_DESCRIPTION OF THE TASK_. The exercise calls for exact output of the lines between the one that contains "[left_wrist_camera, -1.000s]" and the end of the data, with both ends kept and pictures left out.

Stored records:
++++++++++

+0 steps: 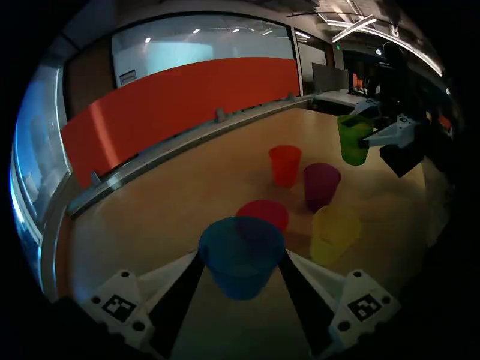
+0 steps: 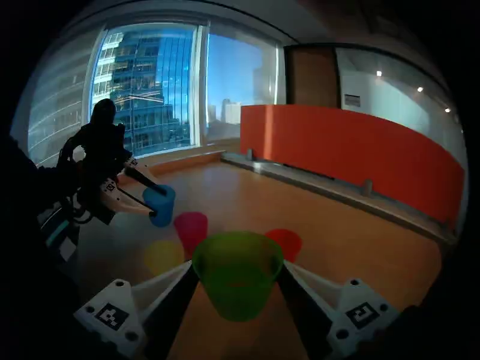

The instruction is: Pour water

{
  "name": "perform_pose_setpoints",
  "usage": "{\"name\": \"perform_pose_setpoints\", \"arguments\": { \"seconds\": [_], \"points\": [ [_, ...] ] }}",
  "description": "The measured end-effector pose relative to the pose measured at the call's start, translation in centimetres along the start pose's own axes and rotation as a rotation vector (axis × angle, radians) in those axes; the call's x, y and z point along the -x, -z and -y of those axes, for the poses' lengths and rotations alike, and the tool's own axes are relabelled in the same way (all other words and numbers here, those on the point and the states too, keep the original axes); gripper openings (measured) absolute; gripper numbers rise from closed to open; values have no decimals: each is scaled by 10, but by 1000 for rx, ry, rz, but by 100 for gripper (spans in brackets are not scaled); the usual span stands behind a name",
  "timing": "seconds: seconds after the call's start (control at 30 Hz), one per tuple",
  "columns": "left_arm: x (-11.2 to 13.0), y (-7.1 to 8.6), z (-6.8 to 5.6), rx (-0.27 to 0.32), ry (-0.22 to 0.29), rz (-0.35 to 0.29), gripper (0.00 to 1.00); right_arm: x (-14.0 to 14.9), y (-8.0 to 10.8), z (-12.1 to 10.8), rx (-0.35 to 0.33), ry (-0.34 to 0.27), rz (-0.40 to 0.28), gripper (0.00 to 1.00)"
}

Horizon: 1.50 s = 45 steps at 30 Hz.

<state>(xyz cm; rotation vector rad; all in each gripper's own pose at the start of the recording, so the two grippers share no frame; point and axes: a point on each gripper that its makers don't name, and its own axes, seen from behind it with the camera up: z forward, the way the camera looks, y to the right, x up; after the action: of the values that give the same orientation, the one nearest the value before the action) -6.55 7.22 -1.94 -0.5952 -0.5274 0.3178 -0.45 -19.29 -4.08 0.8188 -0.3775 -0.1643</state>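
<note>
Above the wooden bench (image 1: 180, 198), my left gripper (image 1: 242, 258) pinches the blue cup (image 1: 240, 273), my right gripper (image 2: 237, 267) the green cup (image 2: 237, 291).

Left gripper (image 1: 243, 264) and right gripper (image 2: 237, 270) match from my end: white fingers (image 1: 157, 283), black inner pads (image 1: 180, 297), square tags (image 1: 118, 307), dark screws (image 1: 139, 326). Person (image 2: 102, 144) backlit, clothes probably dark.

In left gripper (image 1: 243, 253): blue cup (image 1: 242, 267). In right gripper (image 2: 237, 264): green cup (image 2: 237, 282). Beyond left gripper: red cup (image 1: 264, 213), yellow cup (image 1: 333, 234), purple cup (image 1: 321, 185), orange cup (image 1: 284, 165). Finger tags (image 1: 118, 307): black-and-white squares.
</note>
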Motion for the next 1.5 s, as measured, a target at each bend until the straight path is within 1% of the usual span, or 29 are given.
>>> {"name": "perform_pose_setpoints", "arguments": {
  "seconds": [0.3,0.57,0.7,0.87,1.07,1.27,1.5],
  "points": [
    [23,-14,5,12,28,56,86,20,-5,-1,-5,-14,41,89],
    [39,-25,8,17,42,91,86,26,-9,-4,-5,-30,53,89],
    [43,-29,10,17,50,96,87,29,-11,-6,-5,-32,58,89],
    [44,-30,12,21,60,95,86,30,-13,-6,-5,-36,61,89],
    [50,-29,13,15,55,109,86,35,-15,-5,-6,-39,68,89],
    [55,-28,14,12,62,119,86,37,-15,-1,-9,-41,72,89],
    [61,-26,12,18,59,138,86,45,-15,2,-11,-49,85,89]
  ]
}}
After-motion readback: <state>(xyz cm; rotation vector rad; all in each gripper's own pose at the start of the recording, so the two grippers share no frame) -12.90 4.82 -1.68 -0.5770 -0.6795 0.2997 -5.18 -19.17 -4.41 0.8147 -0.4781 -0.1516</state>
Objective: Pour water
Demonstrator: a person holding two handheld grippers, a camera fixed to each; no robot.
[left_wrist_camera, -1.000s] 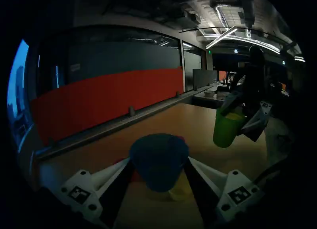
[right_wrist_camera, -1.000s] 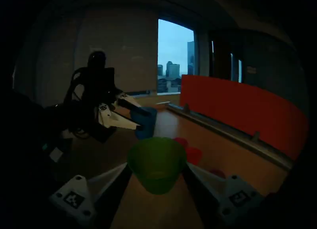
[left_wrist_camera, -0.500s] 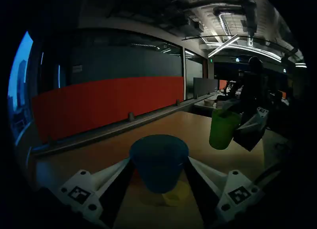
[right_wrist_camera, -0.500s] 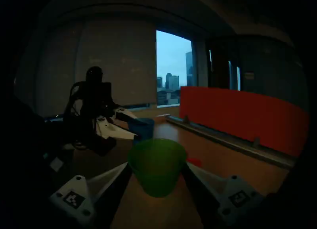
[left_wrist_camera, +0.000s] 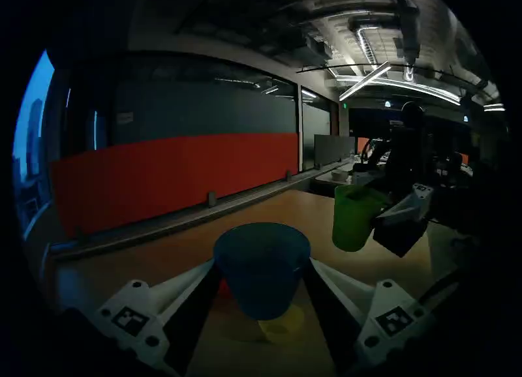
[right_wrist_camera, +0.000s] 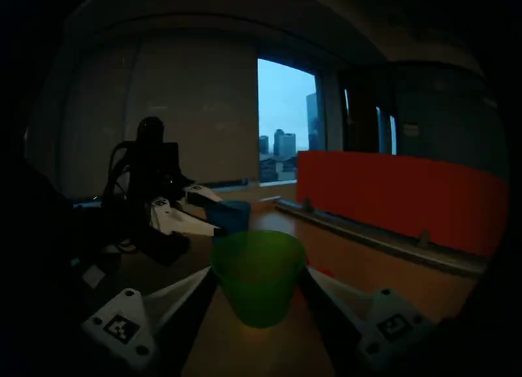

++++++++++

_SOLVED PROBLEM_.
[left_wrist_camera, -1.000s] 
[right_wrist_camera, -1.000s] 
[left_wrist_camera, -0.500s] 
[right_wrist_camera, -0.500s] 
[left_wrist_camera, +0.000s] 
[right_wrist_camera, +0.000s] 

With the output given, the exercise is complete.